Segundo ele, prevenção e isolamento nas comunidades indígenas não é uma coisa muito fácil nem de falar, quanto mais de praticar, já que a realidade nas aldeias é bem diferente, diante de um amontoado de pessoas sob o mesmo teto. “Nossas tekonas (casas) são pequenas e abrigam crianças, idosos, mulheres e homens, muitas vezes em um cômodo só. São famílias numerosas compostas por até 18 pessoas”, relata o cacique.
Na avaliação do pesquisador da UFGD (Universidade Federal da Grande Dourados), Neimar Machado de Sousa, que também acompanha a situação indígena em Mato Grosso do Sul e principalmente em Dourados, a confirmação de casos de coronavírus na Reserva revela “a necessidade de redobrado cuidado com os fatores de risco nas comunidade indígena: insegurança alimentar, aglomeração imposta pelas remoções e falta de territórios reconhecidos, abastecimento irregular de água, informações claras de acordo com a realidade local e investimento na saúde indígena”.
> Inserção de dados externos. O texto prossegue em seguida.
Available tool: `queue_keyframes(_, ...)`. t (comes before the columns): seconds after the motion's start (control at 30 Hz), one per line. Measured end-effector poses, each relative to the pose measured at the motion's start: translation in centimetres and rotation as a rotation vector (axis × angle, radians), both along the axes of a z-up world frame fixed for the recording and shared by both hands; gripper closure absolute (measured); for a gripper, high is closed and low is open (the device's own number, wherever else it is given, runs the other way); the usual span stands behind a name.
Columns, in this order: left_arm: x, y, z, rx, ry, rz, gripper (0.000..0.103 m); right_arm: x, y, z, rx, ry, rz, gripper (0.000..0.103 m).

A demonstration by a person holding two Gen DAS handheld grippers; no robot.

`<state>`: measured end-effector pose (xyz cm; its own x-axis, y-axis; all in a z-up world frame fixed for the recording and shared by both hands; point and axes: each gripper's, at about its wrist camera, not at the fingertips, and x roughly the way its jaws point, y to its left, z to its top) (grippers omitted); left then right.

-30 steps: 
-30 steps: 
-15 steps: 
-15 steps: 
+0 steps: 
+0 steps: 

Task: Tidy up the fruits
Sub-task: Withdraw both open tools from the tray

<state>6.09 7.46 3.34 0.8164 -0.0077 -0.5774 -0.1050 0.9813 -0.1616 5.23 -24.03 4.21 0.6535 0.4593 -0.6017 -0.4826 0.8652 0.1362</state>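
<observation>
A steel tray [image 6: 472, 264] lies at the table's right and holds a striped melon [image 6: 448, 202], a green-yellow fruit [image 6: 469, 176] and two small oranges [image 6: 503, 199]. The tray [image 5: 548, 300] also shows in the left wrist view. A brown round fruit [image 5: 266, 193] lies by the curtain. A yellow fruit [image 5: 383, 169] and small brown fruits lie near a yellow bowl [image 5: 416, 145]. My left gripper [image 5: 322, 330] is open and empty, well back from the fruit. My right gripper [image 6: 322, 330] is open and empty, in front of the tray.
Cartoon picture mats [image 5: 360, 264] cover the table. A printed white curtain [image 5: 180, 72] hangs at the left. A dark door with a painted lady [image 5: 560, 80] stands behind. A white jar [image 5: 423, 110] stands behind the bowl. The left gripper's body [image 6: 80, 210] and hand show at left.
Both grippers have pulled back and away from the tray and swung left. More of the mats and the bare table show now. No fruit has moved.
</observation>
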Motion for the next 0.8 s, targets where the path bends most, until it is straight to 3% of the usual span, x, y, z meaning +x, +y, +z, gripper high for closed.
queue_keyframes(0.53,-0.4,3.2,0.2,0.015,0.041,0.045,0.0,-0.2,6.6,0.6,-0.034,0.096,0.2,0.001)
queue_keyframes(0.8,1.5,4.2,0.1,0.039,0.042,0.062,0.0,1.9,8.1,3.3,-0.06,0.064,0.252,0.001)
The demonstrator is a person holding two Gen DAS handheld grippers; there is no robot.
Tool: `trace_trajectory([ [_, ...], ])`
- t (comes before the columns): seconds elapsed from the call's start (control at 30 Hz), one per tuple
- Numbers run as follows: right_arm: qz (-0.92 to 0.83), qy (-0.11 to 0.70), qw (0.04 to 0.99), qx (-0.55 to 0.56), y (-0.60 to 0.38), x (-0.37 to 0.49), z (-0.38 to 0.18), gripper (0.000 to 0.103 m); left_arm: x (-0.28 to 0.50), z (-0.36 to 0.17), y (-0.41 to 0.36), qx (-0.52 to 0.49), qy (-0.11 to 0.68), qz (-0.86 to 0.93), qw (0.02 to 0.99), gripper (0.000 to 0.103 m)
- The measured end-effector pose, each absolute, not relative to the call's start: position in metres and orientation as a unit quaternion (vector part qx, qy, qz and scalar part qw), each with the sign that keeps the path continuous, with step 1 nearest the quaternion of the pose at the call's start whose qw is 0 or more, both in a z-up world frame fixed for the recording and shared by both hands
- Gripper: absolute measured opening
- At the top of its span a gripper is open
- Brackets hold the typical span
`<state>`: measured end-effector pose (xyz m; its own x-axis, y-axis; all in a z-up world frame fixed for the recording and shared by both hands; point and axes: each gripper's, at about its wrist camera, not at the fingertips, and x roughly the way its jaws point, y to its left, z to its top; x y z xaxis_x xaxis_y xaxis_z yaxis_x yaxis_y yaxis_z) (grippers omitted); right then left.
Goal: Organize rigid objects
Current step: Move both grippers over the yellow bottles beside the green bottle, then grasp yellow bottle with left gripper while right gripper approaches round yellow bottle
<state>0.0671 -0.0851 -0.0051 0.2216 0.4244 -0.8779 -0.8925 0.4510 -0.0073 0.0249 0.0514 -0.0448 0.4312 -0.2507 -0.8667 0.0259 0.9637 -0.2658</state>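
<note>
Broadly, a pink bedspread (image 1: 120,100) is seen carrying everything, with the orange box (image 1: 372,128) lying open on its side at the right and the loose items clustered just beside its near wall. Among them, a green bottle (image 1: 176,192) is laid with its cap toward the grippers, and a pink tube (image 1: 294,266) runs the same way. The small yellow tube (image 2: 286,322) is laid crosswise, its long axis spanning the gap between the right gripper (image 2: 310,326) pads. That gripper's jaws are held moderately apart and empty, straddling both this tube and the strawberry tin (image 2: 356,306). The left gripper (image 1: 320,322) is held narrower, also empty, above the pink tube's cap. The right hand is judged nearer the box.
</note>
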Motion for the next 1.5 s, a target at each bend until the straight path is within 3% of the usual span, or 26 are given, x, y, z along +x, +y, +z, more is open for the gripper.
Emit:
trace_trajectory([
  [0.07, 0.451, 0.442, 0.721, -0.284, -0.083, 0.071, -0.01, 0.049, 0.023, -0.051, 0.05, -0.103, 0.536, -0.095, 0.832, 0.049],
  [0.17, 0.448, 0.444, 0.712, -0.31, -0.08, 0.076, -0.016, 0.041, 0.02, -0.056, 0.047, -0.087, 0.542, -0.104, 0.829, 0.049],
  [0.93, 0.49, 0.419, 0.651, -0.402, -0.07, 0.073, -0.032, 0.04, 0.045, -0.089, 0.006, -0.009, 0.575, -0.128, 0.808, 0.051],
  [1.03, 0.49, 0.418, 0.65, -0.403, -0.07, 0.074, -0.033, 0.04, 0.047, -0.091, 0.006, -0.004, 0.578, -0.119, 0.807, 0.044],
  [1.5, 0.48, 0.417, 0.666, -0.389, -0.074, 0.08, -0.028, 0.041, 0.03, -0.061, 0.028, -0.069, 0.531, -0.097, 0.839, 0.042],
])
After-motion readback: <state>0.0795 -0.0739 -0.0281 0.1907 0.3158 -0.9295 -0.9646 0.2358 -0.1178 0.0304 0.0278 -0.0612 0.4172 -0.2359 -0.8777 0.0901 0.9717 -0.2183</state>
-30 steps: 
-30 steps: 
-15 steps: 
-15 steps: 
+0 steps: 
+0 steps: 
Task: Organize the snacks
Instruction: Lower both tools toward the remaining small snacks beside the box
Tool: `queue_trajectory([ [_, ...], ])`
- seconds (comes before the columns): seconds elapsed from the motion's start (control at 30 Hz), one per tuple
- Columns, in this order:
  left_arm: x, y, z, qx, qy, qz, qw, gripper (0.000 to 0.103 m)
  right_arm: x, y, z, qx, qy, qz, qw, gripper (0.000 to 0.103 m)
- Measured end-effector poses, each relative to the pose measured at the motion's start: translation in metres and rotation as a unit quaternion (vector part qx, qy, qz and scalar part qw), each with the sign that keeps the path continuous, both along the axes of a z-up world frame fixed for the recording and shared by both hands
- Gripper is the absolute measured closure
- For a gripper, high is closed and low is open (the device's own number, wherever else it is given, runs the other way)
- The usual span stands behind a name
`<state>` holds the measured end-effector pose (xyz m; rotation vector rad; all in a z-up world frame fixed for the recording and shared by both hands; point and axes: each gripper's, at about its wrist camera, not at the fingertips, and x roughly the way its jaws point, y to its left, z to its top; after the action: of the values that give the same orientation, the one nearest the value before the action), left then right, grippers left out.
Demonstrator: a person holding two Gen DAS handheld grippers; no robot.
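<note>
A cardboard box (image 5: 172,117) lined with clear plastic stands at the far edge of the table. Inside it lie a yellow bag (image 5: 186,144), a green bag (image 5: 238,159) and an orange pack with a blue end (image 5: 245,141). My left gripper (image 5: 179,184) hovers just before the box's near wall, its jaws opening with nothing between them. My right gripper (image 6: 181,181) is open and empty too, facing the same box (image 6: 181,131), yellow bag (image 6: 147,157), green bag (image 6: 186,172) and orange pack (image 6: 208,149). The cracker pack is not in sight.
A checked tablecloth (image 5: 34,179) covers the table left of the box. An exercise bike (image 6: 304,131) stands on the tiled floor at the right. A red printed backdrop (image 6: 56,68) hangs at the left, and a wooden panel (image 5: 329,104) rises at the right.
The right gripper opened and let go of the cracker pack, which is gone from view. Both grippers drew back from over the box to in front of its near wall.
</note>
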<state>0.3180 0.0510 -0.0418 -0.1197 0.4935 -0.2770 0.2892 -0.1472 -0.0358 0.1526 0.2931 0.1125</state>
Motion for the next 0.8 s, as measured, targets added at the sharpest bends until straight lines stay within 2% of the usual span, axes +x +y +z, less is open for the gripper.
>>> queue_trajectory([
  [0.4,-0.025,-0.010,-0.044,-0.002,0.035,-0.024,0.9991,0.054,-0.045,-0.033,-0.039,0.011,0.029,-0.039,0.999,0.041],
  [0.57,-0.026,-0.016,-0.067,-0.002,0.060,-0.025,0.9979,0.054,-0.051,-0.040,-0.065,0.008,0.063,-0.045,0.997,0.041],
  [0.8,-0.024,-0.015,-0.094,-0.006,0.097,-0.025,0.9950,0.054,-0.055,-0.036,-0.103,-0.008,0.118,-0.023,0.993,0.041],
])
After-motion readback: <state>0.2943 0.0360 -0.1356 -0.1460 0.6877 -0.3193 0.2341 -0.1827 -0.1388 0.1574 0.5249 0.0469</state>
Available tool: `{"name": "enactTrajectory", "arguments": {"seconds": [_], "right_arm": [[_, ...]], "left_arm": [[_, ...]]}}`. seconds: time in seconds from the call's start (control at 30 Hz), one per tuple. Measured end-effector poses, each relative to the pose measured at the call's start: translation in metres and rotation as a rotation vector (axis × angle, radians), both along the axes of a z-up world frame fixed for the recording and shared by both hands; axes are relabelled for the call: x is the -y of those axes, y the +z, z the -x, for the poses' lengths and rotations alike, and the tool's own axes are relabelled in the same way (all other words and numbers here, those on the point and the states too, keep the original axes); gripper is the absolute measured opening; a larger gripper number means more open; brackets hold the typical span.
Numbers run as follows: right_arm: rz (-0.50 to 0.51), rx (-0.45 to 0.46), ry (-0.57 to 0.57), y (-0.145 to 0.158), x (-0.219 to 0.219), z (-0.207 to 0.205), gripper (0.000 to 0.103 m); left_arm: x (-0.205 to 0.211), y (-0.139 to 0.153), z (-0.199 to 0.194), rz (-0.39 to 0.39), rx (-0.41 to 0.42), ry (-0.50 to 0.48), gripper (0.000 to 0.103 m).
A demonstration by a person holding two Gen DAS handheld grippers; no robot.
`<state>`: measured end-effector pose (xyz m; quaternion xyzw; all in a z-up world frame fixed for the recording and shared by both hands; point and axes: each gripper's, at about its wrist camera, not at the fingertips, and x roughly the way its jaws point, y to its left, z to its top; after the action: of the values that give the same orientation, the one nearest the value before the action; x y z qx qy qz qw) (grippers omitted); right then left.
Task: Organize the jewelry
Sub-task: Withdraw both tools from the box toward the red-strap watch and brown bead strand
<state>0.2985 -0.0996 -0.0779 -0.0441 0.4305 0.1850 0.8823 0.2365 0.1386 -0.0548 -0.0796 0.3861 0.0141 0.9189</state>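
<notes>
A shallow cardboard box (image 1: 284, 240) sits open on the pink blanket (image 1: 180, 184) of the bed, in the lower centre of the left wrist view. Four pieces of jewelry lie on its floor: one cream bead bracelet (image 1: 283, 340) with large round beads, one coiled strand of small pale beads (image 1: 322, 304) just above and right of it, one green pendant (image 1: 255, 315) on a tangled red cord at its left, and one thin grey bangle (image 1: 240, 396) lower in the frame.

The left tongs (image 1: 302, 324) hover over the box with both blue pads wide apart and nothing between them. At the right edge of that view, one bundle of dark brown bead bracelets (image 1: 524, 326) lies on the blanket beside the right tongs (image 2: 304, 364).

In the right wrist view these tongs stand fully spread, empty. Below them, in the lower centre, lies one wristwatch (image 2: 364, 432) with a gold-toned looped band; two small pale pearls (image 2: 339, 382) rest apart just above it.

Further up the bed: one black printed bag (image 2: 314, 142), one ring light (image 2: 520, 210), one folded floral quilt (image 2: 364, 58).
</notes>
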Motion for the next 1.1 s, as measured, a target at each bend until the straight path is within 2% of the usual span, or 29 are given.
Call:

Além disso, segundo ele, “o confinamento forçado dos povos indígenas em reservas superpopulosas e casas (barracos) de poucos cômodos para famílias numerosas, como na Reserva de Dourados, é uma variável de risco da proliferação de doenças infecciosas, além de tornar impossível o distanciamento social e isolamento de doentes, além de impor a estes brasileiros a permanência forçada em áreas de abastecimento regular de água e sem saneamento”.
Mais do que revelar falta de higiene e dificuldades de enquadramento nas normas preventivas estabelecidas pela OMS (Organização Mundial de Saúde), os relatos nas aldeias também estampam a cara da fome. “Uma cesta básica salva as nossas vidas, mas muitas vezes é insuficiente para saciar a fome de todos”, conta o líder Bororó Gaudencio Benitez, que pede ajuda da população, que pode entrar em contato através do telefone (067) 9.9805.5757.
A reportagem do Jornal Midiamax entrou em contato com a representação da Funai em Dourados mas não recebeu nenhum retorno. Em Campo Grande ninguém também se manifestou sobre os questionamento a respeito do órgão.